Exercise description >> Your task is to write out the entire listing exactly, omitting its pictures.

Given material >>
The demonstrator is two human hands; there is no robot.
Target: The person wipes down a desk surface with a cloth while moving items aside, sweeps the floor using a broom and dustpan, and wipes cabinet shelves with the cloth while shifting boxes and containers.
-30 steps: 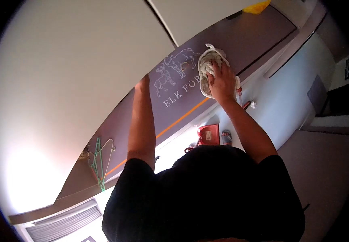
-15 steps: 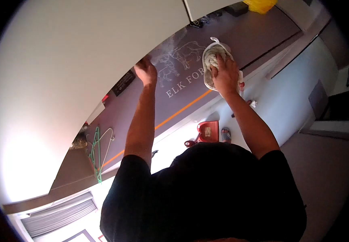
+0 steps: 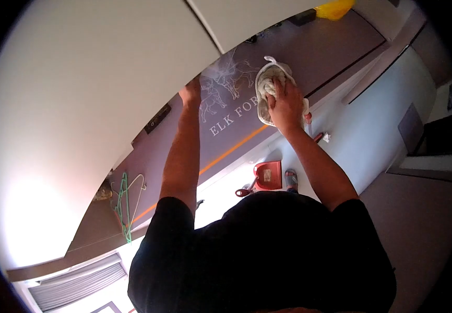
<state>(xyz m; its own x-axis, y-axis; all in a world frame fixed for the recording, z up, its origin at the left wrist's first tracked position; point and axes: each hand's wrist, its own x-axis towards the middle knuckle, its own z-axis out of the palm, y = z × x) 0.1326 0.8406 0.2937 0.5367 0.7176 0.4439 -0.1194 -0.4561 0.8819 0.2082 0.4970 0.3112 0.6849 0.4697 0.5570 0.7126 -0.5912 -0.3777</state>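
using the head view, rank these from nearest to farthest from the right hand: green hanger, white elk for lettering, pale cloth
1. Pale cloth: directly under the right hand, touching it.
2. White lettering: just left of the cloth, partly covered at its end.
3. Green hanger: far left, beyond the left forearm.

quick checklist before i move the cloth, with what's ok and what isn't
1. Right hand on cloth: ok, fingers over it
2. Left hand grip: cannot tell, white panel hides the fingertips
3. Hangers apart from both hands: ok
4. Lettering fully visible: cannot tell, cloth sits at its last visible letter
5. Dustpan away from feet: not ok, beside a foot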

Answer box >>
The demonstrator is two human hands; there is no robot.
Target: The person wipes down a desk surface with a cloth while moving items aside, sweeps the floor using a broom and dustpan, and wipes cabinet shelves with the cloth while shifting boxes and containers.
-30 steps: 
-15 steps: 
+0 steps: 
<state>(xyz m; its own x-axis, y-axis; all in a world frame fixed for the recording, z up, its origin at the left wrist's first tracked position; point and axes: each hand's wrist, its own x-axis towards the middle knuckle, its own z-axis out of the palm, y = z × x) 0.1326 0.8406 0.2937 0.5367 0.7176 0.4439 -0.1194 -0.4561 0.8819 0.2082 0.4970 0.3112 0.6849 0.4697 0.5570 0.7126 -0.5912 -0.3777</state>
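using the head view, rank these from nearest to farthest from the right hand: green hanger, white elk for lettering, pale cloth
1. Pale cloth: directly under the right hand, touching it.
2. White lettering: just left of the cloth, partly covered at its end.
3. Green hanger: far left, beyond the left forearm.

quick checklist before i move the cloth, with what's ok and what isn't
1. Right hand on cloth: ok, fingers over it
2. Left hand grip: cannot tell, white panel hides the fingertips
3. Hangers apart from both hands: ok
4. Lettering fully visible: cannot tell, cloth sits at its last visible letter
5. Dustpan away from feet: not ok, beside a foot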

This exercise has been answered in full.